Instructions for the task: The answer should hold only the lines from the beginning of the material through the one with "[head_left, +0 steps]", reproduced exactly and without pictures.

Source data:
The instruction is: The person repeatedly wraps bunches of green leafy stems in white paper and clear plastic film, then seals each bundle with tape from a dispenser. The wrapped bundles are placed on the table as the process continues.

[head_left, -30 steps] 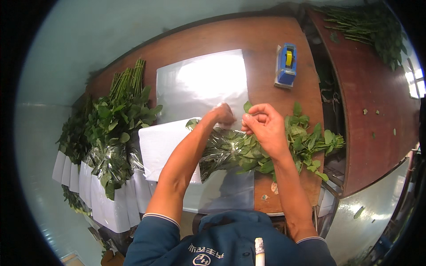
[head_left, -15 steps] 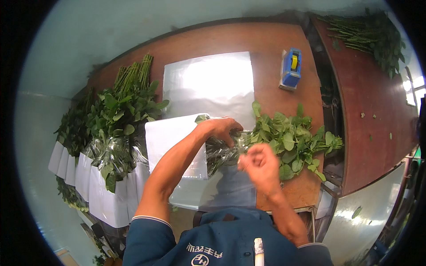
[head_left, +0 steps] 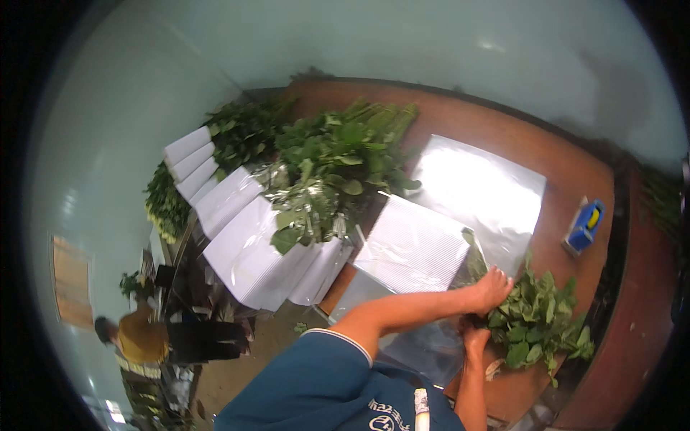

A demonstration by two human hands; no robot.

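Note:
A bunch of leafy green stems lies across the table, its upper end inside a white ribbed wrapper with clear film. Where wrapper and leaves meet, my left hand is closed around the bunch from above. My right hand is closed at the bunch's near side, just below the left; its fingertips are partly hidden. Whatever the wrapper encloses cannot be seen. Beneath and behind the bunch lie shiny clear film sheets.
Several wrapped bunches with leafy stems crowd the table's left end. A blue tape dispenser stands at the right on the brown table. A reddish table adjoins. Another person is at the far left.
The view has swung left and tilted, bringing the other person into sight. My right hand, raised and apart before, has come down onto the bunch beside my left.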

Answer section:
The instruction is: The person repeatedly wraps bunches of green leafy stems in white paper and clear plastic film, then seals each bundle with tape from a dispenser. The wrapped bundles are placed on the table as the process continues.

[head_left, -30 steps] 
[head_left, -15 steps] 
[head_left, +0 steps] 

There is no more to this exercise.